Audio Transcript
We are coming off of our annual conference for pastors here in Minneapolis this February. It was a really sweet time of interacting with so many men who are faithfully pastoring small churches. Some large churches are represented, but most pastor pretty ordinary-sized churches. From the perspective of this conference and your interaction with the pastors recently, I want to turn the tables. Pastor John, if you can now speak to the churches these men pastor, why is it important for folks in churches to pray for their pastors?
One of the sweetest times and, really, for me one of the most tearful, moving times during our conference for pastors recently was setting aside time after the evening service and just saying, “We are available. We, the leaders of the conference are available.” And we lined up across the front of this huge auditorium and said, “If you want to go, you can go. If you want, you can linger and pray, or you can come up here and ask for prayer. And I was there probably praying for, maybe a half hour or 45 minutes with guys.
And these men told stories of crises in their churches, leadership, agonizing over the next steps, children who are very sick or rebellious. One pastor told me of a daughter who suffers from migraine headaches for six years now. She is fourteen, and she could just hardly stand the pain. They have gotten all the help they can from doctors and nobody can seem to put their finger on it.

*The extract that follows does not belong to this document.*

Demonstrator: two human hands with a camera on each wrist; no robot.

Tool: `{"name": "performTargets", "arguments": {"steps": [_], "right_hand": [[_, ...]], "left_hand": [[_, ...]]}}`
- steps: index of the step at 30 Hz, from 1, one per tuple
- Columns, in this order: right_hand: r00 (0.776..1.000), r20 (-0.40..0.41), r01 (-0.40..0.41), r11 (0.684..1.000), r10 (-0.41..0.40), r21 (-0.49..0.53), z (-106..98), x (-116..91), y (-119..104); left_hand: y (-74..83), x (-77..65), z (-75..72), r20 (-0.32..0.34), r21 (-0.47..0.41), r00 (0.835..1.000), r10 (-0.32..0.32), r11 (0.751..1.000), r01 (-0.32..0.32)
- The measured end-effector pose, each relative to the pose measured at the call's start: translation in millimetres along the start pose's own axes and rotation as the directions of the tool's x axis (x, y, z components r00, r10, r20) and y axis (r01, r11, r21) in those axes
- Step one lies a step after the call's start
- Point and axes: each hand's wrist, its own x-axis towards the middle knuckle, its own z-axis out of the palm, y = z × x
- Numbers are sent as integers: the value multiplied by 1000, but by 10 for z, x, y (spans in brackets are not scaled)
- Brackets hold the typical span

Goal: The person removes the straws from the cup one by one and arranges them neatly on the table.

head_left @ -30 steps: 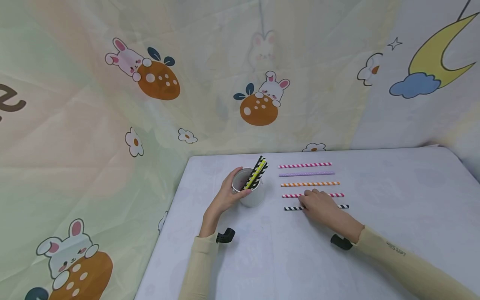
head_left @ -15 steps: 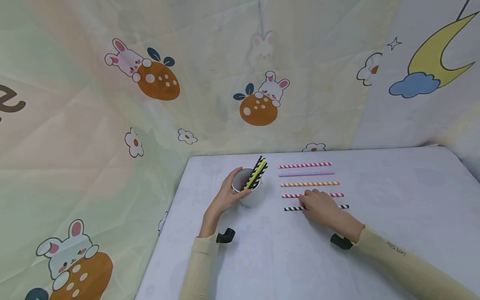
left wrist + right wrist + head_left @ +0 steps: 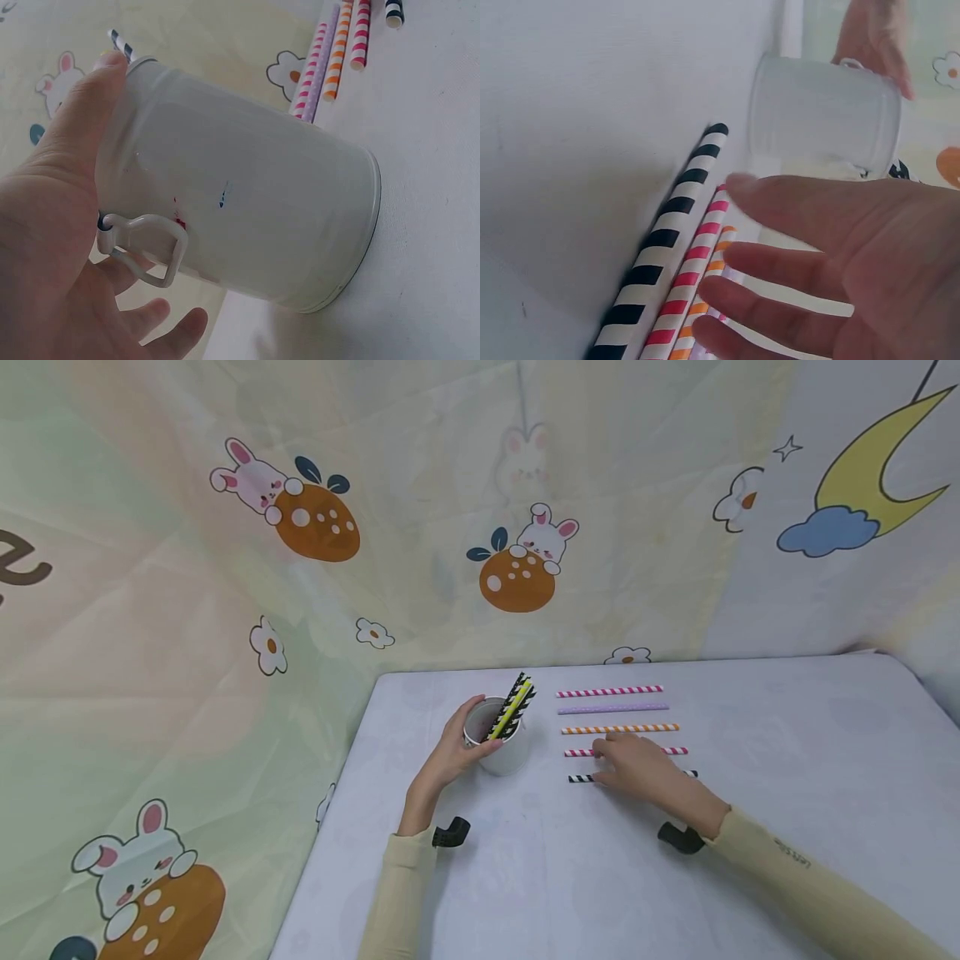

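Observation:
My left hand (image 3: pixel 450 750) grips a white metal pail (image 3: pixel 504 762) by its upper part, thumb at the rim. In the left wrist view, the pail's small looped handle (image 3: pixel 161 251) faces my palm. Black-and-white striped straws and a yellow straw (image 3: pixel 513 710) lean out of the pail's mouth. My right hand (image 3: pixel 641 768) hovers over the front of a row of paper straws, fingers apart and holding nothing. Beneath it lie a black-and-white striped straw (image 3: pixel 660 238) and a red-and-white one (image 3: pixel 685 279); in the head view it hides their middle parts.
Behind these lie an orange-and-white straw (image 3: pixel 621 728), a dotted purple straw (image 3: pixel 613 709) and a pink-and-white straw (image 3: pixel 609 692), roughly parallel. All rest on a white-covered table (image 3: pixel 570 885). A printed cloth backdrop (image 3: pixel 420 460) stands along the table's back and left edges.
My right hand's fingers have spread apart, and the hand has shifted slightly left and away from me over the straws. The left hand and pail have stayed put.

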Motion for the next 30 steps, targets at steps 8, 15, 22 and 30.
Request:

Another pastor told me his own health was fading so fast he didn’t know if he would live out the year, and he was trying to do his best in the ministry.
The People’s Prayers in Spiritual Warfare
So the cumulative effect of just listening to maybe ten pastors that evening just reawakened in me as a pastor, and as one who wants to care for pastors, the extraordinary battle that we are in at every level. The marriage is embattled. The children are embattled. The health is embattled. The faith is embattled. The gifts for ministry are embattled. Because we are in a spiritual war.
"I don’t think our people can give us anything more useful than to earnestly intercede with God on our behalf."
And Paul just makes it so plain that we don’t wrestle against flesh and blood, but against principalities, against powers, against the world rulers of this present darkness. Right there among all of the spiritual armor that we are supposed to put on, he says we ought to be “praying at all times in the Spirit, with all prayer and supplication” (Ephesians 6:18).
So we pastors desperately need our people to intercede earnestly for us that God would protect us, that God would provide for every need, that he would guard our families, that he would guard our marriages, that he would make us mighty in the Holy Spirit. So I don’t think there is anything our people can render to us that would be of greater use to us than to earnestly intercede with God on our behalf.